動物? 魔物? 植物って事は……ないだろう。
ティノはこれでもトレジャーハンターとして中堅だ。動植物の知識は秘境を旅する事もあるハンターにとって必須である。
そんなティノが知らない――――ナメル…………ゴン?
とんとんとんとんとん…………とととととととととと――。
どくんと、心臓が強く鳴った。何故だろうか、手足が震え心臓が全力で十時間走った時のような速度で鼓動する。
呼吸が荒くなっている事に気づく。だが、どうしていいのかわからない。頭の中がぐちゃぐちゃだ。時間よ止まれと、ティノは思った。
包丁の音が止まる。厨房の扉が開く。ますたぁが立派な銀の皿を持ってきて、ティノの前に置いた。
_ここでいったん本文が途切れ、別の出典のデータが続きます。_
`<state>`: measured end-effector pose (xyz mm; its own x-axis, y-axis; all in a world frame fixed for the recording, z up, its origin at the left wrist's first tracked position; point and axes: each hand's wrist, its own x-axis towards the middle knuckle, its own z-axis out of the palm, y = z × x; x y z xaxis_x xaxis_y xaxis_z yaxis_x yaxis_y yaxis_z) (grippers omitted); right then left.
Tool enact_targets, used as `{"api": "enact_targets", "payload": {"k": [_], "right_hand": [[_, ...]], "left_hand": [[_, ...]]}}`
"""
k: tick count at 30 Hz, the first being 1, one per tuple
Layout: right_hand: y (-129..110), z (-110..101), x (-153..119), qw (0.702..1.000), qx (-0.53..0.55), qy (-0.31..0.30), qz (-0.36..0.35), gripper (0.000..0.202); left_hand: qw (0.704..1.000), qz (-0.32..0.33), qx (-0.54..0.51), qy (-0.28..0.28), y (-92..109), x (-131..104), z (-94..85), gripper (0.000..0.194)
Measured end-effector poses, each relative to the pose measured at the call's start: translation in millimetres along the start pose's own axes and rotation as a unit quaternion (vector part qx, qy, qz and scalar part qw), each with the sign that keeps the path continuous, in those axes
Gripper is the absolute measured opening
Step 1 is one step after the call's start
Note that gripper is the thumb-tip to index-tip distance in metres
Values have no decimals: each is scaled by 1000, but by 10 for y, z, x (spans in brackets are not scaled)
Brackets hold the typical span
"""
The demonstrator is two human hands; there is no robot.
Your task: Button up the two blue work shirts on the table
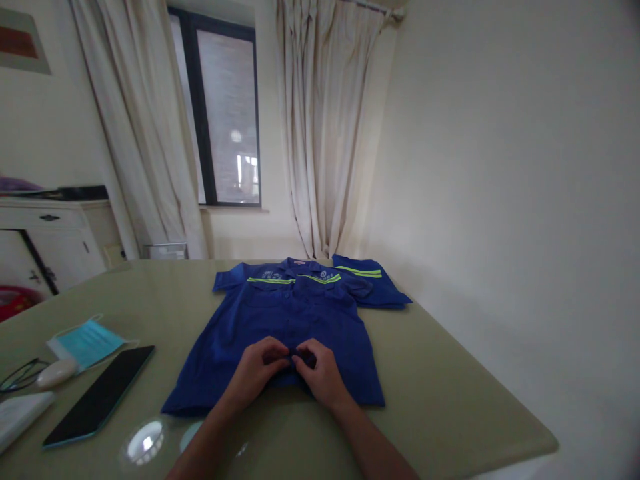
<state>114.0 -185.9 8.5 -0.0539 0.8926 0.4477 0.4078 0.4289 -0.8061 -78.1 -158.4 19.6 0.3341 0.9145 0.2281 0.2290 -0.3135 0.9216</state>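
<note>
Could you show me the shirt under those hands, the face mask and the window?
Shirt point(273, 325), head view: its front, below the stripes.
Face mask point(91, 343), head view: its blue panel.
Window point(228, 110), head view: its pane.

Single view from a head-worn camera, set above the near side of the glossy, pale green bench point(460, 387) and facing forward and down across it. The bare left hand point(257, 367) and bare right hand point(323, 373) appear close, at near centre, over the dark blue, short-sleeved cloth shirt point(325, 323); the dark-framed, rectangular glass window point(229, 113) stands farther off, far left. A smooth off-white wall point(520, 180) bounds the right.
</note>
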Motion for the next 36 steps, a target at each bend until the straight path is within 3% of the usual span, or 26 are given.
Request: {"api": "enact_targets", "payload": {"k": [5, 11, 15, 19, 26, 36], "right_hand": [[-21, -6, -20, 1000, 3, -17, -16, 9], [-88, -33, -44, 997, -38, -32, -57, 19], [-123, -100, -49, 996, -18, -57, -65, 14], [-111, -130, -41, 997, 31, -54, -45, 33], [-4, -35, -24, 999, 2, -29, -30, 10], [-45, -30, -52, 996, -59, -26, -56, 12]], "left_hand": [[998, -16, 53, 9, -17, -5, 24, 14], [999, -9, 43, -17, -22, -21, 52, 13], [997, 1, 71, 13, -30, -29, 76, 14], [996, 5, 81, 22, -31, -44, 106, 15], [999, 25, 39, 22, -63, -42, 143, 18], [999, 14, -8, 35, -105, -20, 116, 17]]}}
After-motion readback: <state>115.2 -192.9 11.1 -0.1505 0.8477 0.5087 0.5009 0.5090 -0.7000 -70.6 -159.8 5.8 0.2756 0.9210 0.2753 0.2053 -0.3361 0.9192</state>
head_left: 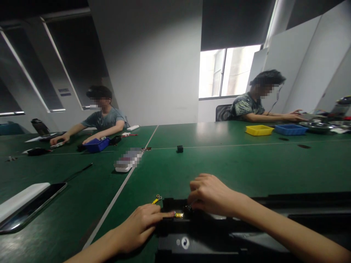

お皿には膨らんだ銀の覆い(たしかクローシュと言っただろうか?)が被せられ、中身は見えない。
にくい演出だ。今にも心臓が止まりそうだった。ますたぁが見惚れるような笑顔で言う。
「お待たせ! 今日のメニューは、ナメルゴンのブブベルベだ…………冷めないうちに召し上がれ!」
!??? !?
ナメ……ブブ…………な、何?
ますたぁが蓋をゆっくり持ち上げる。
駄目です。ますたぁ、まだこの店にはドリンクバーが――ポーションのドリンクバーが入っていな――。
「………………………………きゅう」
§
今日の教訓。
ドリンクバーなしで創作料理を食べてはいけない。